Otherwise, please proceed to the Registration page to register for both the conference and training seminars.
Schedule
Sunday, May 31, 2026
| Course Title | Instructor(s) | Time | |
| #1-1 | Submitting Data to FDA, PMDA & NMPA: What You Need to Know | David Izard | 8:00 AM - 12:00 PM |
| #1-2 | RStudio & Positron: Advancements in AI for Statistical Programming | Phil Bowsher | 8:00 AM - 12:00 PM |
| #1-3 | Mastering Statistical Hypothesis Testing: Comparative Statistical Programming, Analysis, and Modeling for Python, R, and SAS® | Ryan Lafler | 8:00 AM - 12:00 PM |
| #1-4 | Expanding My SAS Vocabulary with Hash Tables Syntax | Bart Jablonski | 8:00 AM - 12:00 PM |
| #2-1 | How to Choose the Optimum ADaM Structure | Mario Widel & Veronica Gonzalez | 1:00 PM - 5:00 PM |
| #2-2 | Next Generation AI for Biometrics: From Gen AI to AI Agentic Workflows and Vibe-Coding | Kevin Lee & Nathan Lee | 1:00 PM - 5:00 PM |
| #2-3 | PROC FCMP User-Defined Functions for Clinical and Pharmaceutical Application | Troy Martin Hughes | 1:00 PM - 5:00 PM |
| #2-4 | Deep Dive into End-to-End Electronic Submission Components for Regulatory Submission of Clinical Study Data | Prafulla Girase | 1:00 PM - 5:00 PM |
Wednesday, June 3, 2026
| Course Title | Instructor(s) | Time | |
| #3-1 | Creating Custom Graphs Using SAS® and R | Richann Watson | 1:00 PM - 5:00 PM |
| #3-2 | Components for Submissions – What They Are and How They Work Together | Nate Freimark | 1:00 PM - 5:00 PM |
| #3-3 | CDISC Analysis Results Standard (ARS) | Bhavin Busa | 1:00 PM - 5:00 PM |
| #3-4 | Statistical Programming Bootcamp for SAS® & R Mastery | Kirk Paul Lafler | 1:00 PM - 5:00 PM |
Course Descriptions
Submitting Data to FDA, PMDA & NMPA: What You Need to Know
David Izard
Sunday, May 31, 2026, 8:00 AM – 12:00 PM
The US FDA introduced binding guidance in 2014 establishing requirements for the provision of clinical and non-clinical data and related assets in support of drug & biologic filings seeking marketing approval. PMDA (Japanese regulator) and NMPA (Chinese regulator) followed suit shortly afterwards, establishing similar expectations.

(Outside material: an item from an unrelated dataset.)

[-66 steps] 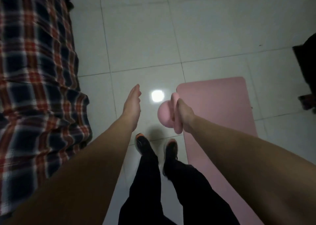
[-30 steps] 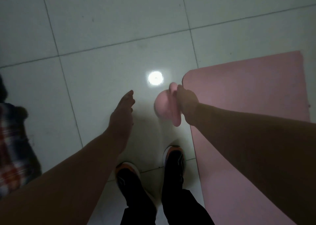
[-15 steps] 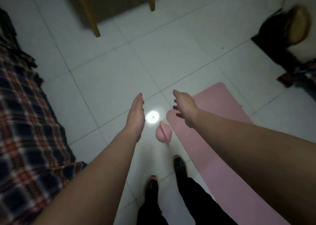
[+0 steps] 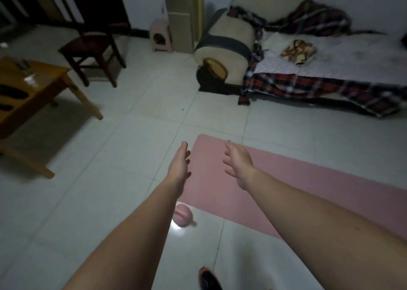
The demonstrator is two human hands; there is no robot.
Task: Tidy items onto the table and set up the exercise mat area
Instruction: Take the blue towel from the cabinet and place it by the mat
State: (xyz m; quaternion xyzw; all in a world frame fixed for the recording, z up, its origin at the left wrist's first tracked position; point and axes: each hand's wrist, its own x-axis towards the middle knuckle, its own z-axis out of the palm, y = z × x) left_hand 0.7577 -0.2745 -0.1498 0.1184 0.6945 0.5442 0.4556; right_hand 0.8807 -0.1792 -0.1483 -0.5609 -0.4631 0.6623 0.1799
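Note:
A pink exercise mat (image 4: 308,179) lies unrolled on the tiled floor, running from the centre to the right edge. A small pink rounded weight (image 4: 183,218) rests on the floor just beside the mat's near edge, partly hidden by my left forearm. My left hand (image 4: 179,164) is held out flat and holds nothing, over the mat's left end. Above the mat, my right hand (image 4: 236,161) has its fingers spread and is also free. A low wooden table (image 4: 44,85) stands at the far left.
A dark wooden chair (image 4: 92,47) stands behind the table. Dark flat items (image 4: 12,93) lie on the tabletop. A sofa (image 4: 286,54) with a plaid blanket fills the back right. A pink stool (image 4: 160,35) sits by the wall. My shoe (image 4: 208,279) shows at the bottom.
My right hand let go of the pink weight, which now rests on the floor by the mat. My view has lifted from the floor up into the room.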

This seminar will engage Programmers, Statisticians, Data Managers and others as they directly or indirectly support the generation of these regulated deliverables by:
- Reviewing the foundations of FDA, PMDA and NMPA submission data requirements and how they have evolved over time.
- Participating in a detailed walk-through of regulatory guidance, highlighting the specific requirements for each deliverable as dictated by documents such as the US FDA Study Data Technical Conformance Guide, the PMDA Technical Conformance Guide on Electronic Study Data Submissions and the NMPA Guidelines for the Submission of Clinical Trial Data for Drugs.

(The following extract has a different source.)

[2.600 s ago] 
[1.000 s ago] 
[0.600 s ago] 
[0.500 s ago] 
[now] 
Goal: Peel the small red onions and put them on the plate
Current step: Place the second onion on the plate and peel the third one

- Focusing on work practices that will support meeting immediate study execution needs while simultaneously preserving assets for future use in regulatory submissions.

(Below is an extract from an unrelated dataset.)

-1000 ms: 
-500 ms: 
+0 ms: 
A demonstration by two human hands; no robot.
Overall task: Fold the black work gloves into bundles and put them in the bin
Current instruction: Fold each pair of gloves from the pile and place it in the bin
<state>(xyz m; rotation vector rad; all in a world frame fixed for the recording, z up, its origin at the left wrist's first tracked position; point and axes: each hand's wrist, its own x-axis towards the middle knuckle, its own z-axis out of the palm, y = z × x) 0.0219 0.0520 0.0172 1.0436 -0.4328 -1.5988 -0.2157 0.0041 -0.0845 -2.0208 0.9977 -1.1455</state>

We will wrap up with a focus on what is likely to come – imminent acceptance of machine-readable data by EMA, other regulators worldwide that consume machine readable data in alternative ways, and expansion of US FDA Technical Rejection Criteria, among other topics.
RStudio & Positron: Advancements in AI for Statistical Programming
Phil Bowsher
Sunday, May 31, 2026, 8:00 AM – 12:00 PM
AI innovation for programming is changing quickly. This workshop will explore various areas of AI for statistical programming, including IDEs, packages, Shiny, and AI orchestration/architecture. This session will have something for everyone—whether you’re a statistical programmer looking to learn R, a seasoned R programmer looking to learn AI, or an AI sage looking to create and drive agents. We will explore the new IDE, Positron, while also highlighting tricks for RStudio users. Finally, we will cover how to integrate AI with Shiny in both R and Python. Posit/RStudio will be presenting an overview of AI in Positron and RStudio for the open-source user community at PharmaSUG.
This session will provide an opportunity to use AI in Positron and see how it can empower statistical programmers using R and the Pharmaverse. This workshop will explore and discuss areas such as ADaM data and TLG creation, while providing examples for getting started in your own environment after the session. You will gain hands-on insights using R for clinical workflows and discover how these emerging technologies can enhance your approach to pharmaceutical data science. This deep dive ensures you remain at the forefront of innovation within the rapidly shifting landscape of open source pharmaceutical AI.
Mastering Statistical Hypothesis Testing: Comparative Statistical Programming, Analysis, and Modeling for Python, R, and SAS®
Ryan Lafler
Sunday, May 31, 2026, 8:00 AM – 12:00 PM
This hands-on training seminar delivers a clear, comparative, and applied foundation in statistical hypothesis testing and modeling across the R, Python, and SAS® programming languages. Designed for analysts, data scientists, researchers, and professionals in clinical, healthcare, pharmaceutical, and other data-driven industries, the workshop emphasizes practical programming applications for model selection, checking assumptions, running diagnostics, and interpreting results.
Registered attendees will learn when to apply parametric vs. non-parametric tests, how to distinguish statistical significance from practical or clinical significance, and how to conduct power analyses to determine the minimum sample size needed for effective study design. Through guided exercises, participants will perform exploratory data analysis (EDA), describe and visualize datasets, build statistical models, and interpret results using:
- R (RStudio by Posit)
- Python (Jupyter Notebook)
- SAS® 9.4 (free-to-use SAS® OnDemand for Academics)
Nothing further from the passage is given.